▶ TRY IT
Write out the listing exactly, from its first line through the line holding "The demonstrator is", but include none of the pictures.

▶ DATA BELOW
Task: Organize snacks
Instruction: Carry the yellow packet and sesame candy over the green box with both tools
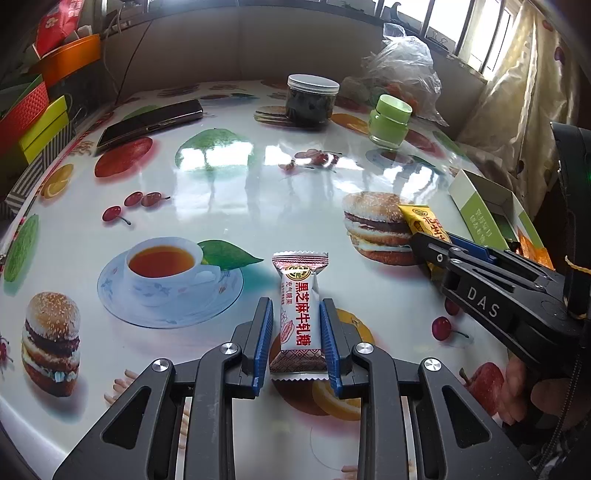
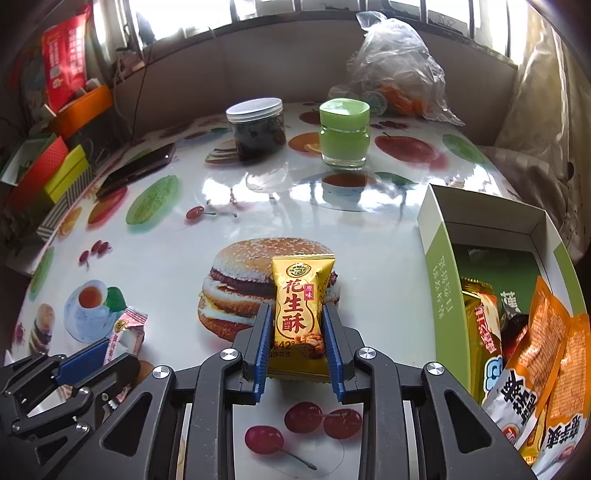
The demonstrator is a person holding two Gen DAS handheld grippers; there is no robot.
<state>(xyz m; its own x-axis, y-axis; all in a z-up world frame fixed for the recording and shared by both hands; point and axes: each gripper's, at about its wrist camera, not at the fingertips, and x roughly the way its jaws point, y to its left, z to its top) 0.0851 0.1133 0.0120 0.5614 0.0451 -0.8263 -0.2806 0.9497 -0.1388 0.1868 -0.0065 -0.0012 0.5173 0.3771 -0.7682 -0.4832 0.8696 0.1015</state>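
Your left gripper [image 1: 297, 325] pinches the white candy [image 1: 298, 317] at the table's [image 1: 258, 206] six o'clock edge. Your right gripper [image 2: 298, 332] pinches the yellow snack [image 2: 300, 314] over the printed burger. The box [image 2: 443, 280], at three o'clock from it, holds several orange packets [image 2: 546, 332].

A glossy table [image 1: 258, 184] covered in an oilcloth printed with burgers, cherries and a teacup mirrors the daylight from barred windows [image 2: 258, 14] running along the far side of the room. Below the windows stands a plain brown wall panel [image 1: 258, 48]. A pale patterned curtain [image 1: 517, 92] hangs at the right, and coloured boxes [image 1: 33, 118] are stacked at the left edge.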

▶ WRITTEN SOLUTION
Task: Organize snacks
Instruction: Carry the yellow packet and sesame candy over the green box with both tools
The demonstrator is a person holding two Gen DAS handheld grippers; there is no robot.

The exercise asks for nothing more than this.